Oleg is seen bearing his emotions quite easily as many children are capable of doing, but his association with an older boy within the vacuum of their small village (most of the townspeople have fled), the influence of a culture that prizes dominating strength over sensitivity, the tantalizing appeal of war, and the increasing hormones of youth are colluding to tear him away from his grandmother. She chastises him for the use of a gun on a defenceless animal, afraid that their impeccable bond is slipping as she realizes there will come a day where she can no longer protect him from the villainy of the world. It’s portrayal of a young man on the precipice of a distinctly defined societal change is one of the most affecting that I have seen in many years and evoked memories of, say, Gus Van Sant’s Paranoid Park in the way the grey of the world seems to inevitably swirling around a young boy and conspiring to change them for the worse.

If the sense of inevitability around Oleg's eventual succumbing to the ills of brute masculinity are hard to bear, then that same sense of crushing defeat charging towards youth like a locomotive is also tragically shown in Amma Zamecka’s Communion. Polish teenager Ola lives with her father and younger brother, struggling to cope with his depression and drinking as well as her brother’s Asperger’s, her social life, a social worker who threatens to take her away, and a mother who has left to have another child with another man. She struggles with the domestic duties required of her as the only female in her cramped apartment while also assisting her brother learn everything he must in order to receive the Holy Communion.

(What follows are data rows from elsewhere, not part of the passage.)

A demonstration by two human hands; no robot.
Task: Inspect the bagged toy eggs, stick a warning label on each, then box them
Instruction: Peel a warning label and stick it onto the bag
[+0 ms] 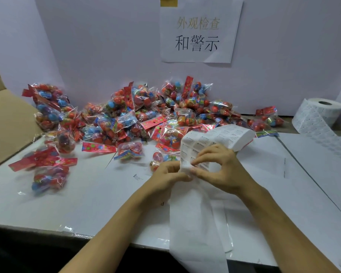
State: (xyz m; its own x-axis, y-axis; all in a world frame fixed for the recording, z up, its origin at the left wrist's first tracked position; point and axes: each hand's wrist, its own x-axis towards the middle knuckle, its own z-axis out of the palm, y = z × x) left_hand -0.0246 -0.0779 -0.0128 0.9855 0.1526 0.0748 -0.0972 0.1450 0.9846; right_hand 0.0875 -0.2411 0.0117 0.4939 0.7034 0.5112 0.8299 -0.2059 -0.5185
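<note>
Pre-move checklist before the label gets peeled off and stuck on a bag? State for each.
1. Label strip held by both hands: ok; left hand and right hand pinch it.
2. One label lifted off the backing: cannot tell, fingers cover the edge.
3. Bag within reach: ok, a bag of eggs lies just behind the left hand.
4. Bag inspected: cannot tell.
5. Spare label roll on the table: ok.
6. Cardboard box open at left: ok.

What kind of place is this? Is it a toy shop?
Probably a factory packing station, not a shop: a heap of bagged toy eggs, a roll of labels, a cardboard box and a paper sign on the wall.
</note>
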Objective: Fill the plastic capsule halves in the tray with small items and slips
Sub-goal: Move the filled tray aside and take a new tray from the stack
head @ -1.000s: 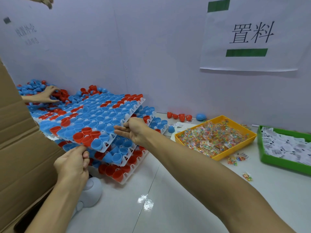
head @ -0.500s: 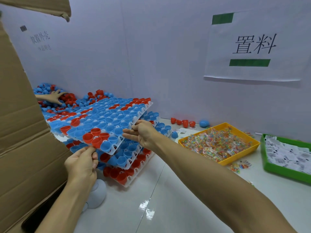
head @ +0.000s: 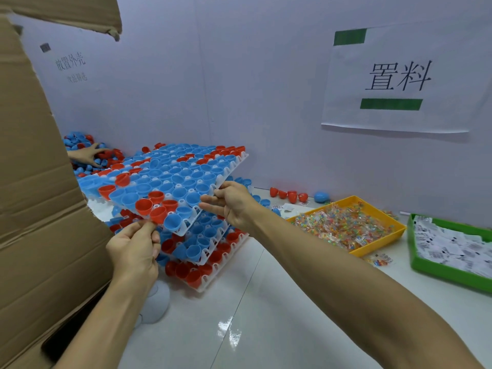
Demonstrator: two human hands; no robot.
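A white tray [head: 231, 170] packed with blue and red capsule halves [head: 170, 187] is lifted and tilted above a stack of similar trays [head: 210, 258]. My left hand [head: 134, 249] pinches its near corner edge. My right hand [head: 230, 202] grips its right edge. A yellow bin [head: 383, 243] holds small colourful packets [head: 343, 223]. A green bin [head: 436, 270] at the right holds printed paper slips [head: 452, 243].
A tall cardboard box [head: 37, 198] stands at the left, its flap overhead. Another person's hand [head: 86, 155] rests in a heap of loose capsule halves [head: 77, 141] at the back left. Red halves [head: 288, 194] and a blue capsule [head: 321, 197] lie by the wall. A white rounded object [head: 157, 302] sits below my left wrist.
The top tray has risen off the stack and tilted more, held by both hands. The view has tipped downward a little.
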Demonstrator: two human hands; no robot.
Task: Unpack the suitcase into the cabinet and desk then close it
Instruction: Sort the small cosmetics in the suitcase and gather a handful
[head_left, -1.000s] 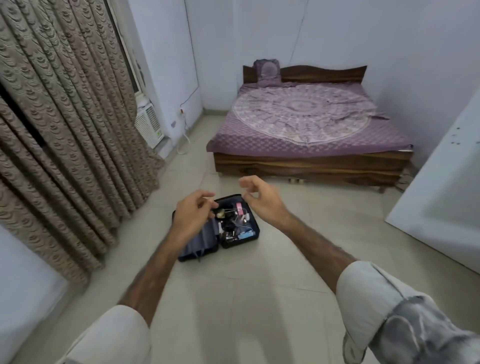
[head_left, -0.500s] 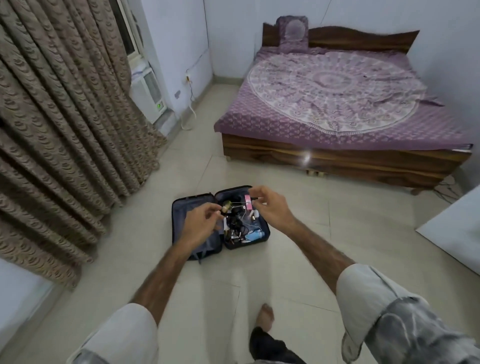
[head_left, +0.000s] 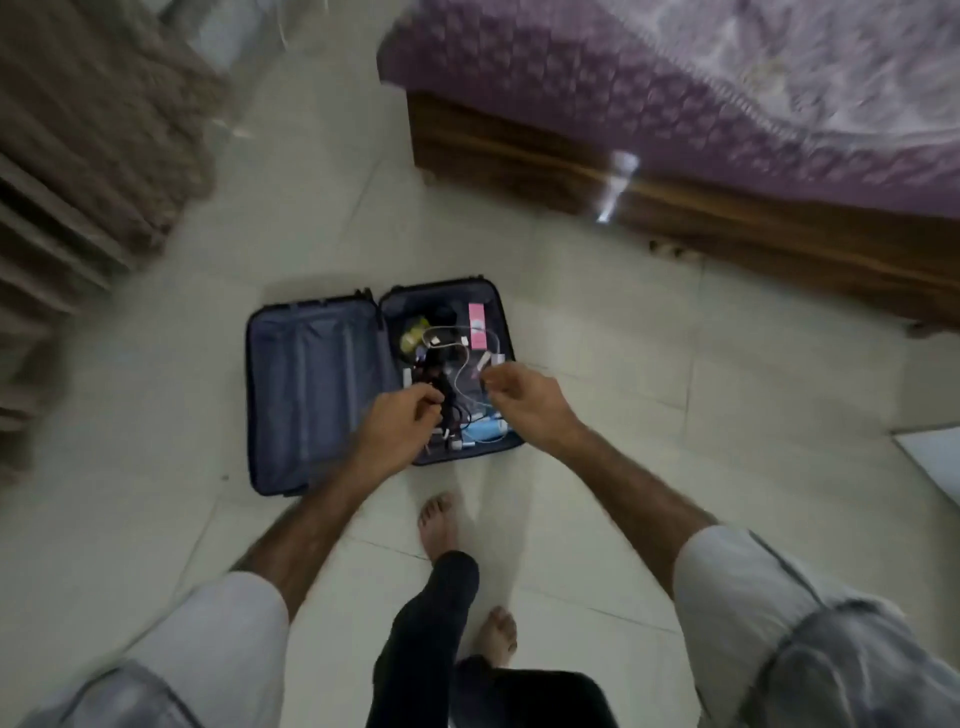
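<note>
A dark blue suitcase (head_left: 311, 395) lies open flat on the tiled floor. Its left half shows only bare lining. The right half holds a tangle of black cables, a white cable (head_left: 447, 338), a pink box (head_left: 477, 325), a yellowish item (head_left: 413, 335) and a light blue item (head_left: 485, 428). My left hand (head_left: 400, 426) hovers over the black cables with its fingers loosely curled. Over the right edge of the filled half, my right hand (head_left: 530, 400) is also loosely curled. I see nothing held in either hand, though motion blur softens the fingertips.
A wooden bed frame (head_left: 727, 234) with a purple cover (head_left: 675, 104) runs along the upper right. Patterned curtains (head_left: 78, 130) hang at the left. A white panel's corner (head_left: 935, 457) shows at the right edge. My bare feet (head_left: 439, 525) stand just before the suitcase.
I have walked up to the suitcase and tilted my view down; it now lies right below my hands. Both hands have dropped towards its filled half.
</note>
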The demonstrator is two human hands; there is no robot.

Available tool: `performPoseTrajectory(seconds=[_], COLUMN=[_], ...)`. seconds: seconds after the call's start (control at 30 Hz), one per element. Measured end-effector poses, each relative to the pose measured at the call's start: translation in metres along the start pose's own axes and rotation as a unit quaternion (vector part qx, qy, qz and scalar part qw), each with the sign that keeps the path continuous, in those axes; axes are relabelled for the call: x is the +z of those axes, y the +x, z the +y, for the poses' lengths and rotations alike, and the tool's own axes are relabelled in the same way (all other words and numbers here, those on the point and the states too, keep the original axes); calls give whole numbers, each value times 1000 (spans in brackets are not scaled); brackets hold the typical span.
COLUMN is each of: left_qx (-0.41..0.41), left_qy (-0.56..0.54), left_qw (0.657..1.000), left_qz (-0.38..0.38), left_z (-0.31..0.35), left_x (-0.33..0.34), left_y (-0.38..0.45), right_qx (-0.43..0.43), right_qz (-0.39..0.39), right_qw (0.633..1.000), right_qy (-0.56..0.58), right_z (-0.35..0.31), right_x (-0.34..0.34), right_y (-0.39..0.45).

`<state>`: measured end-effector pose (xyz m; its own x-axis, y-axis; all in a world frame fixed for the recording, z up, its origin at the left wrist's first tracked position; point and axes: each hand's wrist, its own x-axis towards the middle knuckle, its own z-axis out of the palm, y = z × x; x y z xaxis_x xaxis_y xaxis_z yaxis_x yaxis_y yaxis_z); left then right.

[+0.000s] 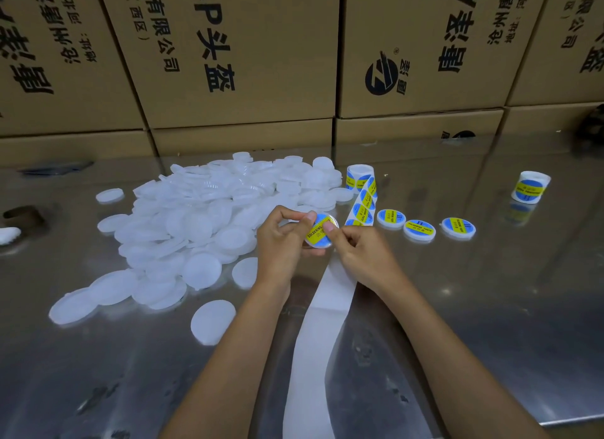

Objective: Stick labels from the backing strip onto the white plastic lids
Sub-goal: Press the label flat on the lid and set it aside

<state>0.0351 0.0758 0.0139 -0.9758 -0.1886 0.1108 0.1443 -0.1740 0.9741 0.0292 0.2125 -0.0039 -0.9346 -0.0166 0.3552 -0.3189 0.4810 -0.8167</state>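
Pressing a label (322, 229) flat onto a lid (317, 239), centre frame.
Held by left hand (283, 239), fingers curled round the rim for steadiness; smoothed under right hand (356, 247), fingertips pinched on its edge. Backing strip (322, 321) trailing below; bare lids (209, 216) piled left.

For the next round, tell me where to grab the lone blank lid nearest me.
Pinch the lid by its rim from the right. It lies flat on the steel table, apart from the pile, with bare table on that side.
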Motion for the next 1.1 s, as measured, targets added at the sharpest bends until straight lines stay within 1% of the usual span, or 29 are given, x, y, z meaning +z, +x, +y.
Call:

Perhaps selfishly, Ola plans to use Nikodem’s communion ceremony as a means of reuniting her parents. Obviously, things aren’t going to go smoothly, but watching Ola’s face throughout her emotionally testing ordeal of familial squabbles, hormonal outrage and the weight of being the responsible one of the house at just age 14 is a powerful experience. At only 70 minutes long, Communion is thankfully brief in its stay and yet no less consuming throughout. It’s very much a chance to check one’s privilege as the threats begin to fray on her wellbeing.

Sequences between Ola and her mother, Magda, put plainly the realities of being a woman in the lower class of Poland. The tragedy of Ola is that her fate appears to be all but sealed to recreate the life of her mother just as so many other girls are. Zamecka’s film, a wash of drab colours only briefly interrupted with the joy to be found in a summer dress, plays like an even darker and more distressing version of Eighth Grade where there appears little hope of a happy ending yet nonetheless reveals the strength of kids through adversity and the necessity for at least a glimmer of hope.

Release: Both are having limited releases and special awards season screenings now in the new year. Dogs is playing in LA, Santa Monica and Pasadena and has an upcoming screening at NYC's IFC Center on the 12th of Jan with the director and subjects in attendance. Likewise, Communion is playing in a few places and will travel to about a dozen cities as a part of the documentary shortlist screening program (I can't seem to find confirmation about Dogs' participation in that).

Oscar Chances: Communion probably more so than Dogs. The latter has Sean Penn campaigning for it if that means anything to them. I suspect this year they will both miss out, unfortunately, but hopefully the mere fact that they made it to the shortlist hopefully means some people will seek them out. However, maybe in a year of safer choices/box office hits, their point of view will stand out more?